I love ya, man, thanks for living!

Shelbmeister said...

GOOOOOOOOOOD GOZA!!!...What else can I say to that...I kinda wanna see what you recorded on your phone...did you leave anything to me?...it's not really important, I just wanna know...not that it matters...really....it doesn't...as a matter of fact you can just delete the video...I don't care...forget it ever happened...I won't be offended at all...it's not a big deal to me.........what was I talking about again?

Anonymous said...

Hi "sis": I apprecitate you saying "God bless Jenn & John", but who really deserves God's blessing is our housekeeper who's still finding bits & pieces of Michael on our floor, walls, ceilings, etc!!!! I've had to learn a bunch of new vocabulary words in Chinese to even try to explain to her what happened here during that eventful 36 hours while she was not here! Keep reading because the story isn't quite over yet.
And to you, Shelby: I think MM left me his Mac and his ipod in that "last will & testament". I think I recall him saying something like "and to Shelby, I leave my student loans". Just kidding bro, love ya!! John in X-city

Anonymous said...

GEEZ MIKE, you look like crap! the runs are ALWAYS FUN! and i'm sure they are even MORE FUN whenever you get them in a foreign land from foreign food...is it still considered foreign to you since you are actually living there?
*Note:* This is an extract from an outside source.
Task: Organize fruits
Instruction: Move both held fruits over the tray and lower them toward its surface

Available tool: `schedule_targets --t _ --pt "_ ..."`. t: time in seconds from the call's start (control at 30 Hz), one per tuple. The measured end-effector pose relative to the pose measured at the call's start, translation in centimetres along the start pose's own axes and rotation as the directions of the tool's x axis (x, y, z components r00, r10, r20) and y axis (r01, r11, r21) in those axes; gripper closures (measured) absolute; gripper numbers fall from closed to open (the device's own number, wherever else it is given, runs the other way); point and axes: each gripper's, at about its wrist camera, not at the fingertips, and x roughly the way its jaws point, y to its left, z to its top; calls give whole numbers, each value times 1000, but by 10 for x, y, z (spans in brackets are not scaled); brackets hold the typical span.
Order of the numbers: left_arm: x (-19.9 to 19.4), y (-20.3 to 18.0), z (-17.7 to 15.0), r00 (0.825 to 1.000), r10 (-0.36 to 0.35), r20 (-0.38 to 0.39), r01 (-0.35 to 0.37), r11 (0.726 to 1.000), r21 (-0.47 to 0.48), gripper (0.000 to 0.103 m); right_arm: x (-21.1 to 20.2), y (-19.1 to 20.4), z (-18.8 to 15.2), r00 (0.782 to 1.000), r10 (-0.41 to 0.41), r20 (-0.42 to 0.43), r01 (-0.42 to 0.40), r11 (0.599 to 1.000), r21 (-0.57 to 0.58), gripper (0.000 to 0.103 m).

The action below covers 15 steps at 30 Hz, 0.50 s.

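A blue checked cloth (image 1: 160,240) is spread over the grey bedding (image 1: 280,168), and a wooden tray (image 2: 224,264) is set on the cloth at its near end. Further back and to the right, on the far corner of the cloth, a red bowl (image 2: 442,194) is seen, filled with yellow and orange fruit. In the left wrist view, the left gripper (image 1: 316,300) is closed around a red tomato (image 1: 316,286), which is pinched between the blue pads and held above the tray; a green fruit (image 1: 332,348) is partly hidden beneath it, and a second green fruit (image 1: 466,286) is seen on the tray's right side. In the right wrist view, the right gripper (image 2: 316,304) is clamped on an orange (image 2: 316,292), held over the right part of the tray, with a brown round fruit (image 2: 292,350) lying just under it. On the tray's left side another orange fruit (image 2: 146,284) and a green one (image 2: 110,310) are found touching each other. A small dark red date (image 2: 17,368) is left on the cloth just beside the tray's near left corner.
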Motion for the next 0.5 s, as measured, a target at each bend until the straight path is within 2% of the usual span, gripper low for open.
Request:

Then, instead of eating just saltines and 7up, what would you eat? White rice and saki or tea? Well my friend, I hope you and your intestinal track are getting along splendidly. Just think after you get the runs you get to eat like crazy because you are all empty! gosh thats awesome. "I GOTS TO GET MY COLON CLEANSED" (Nutty Professor, my boy eddie murphy). Well its late here. I shall think of you when i'm on the throne while squeezing and relaxing in my own brand.

Anonymous said...

You are always leaving me wanting more somehow!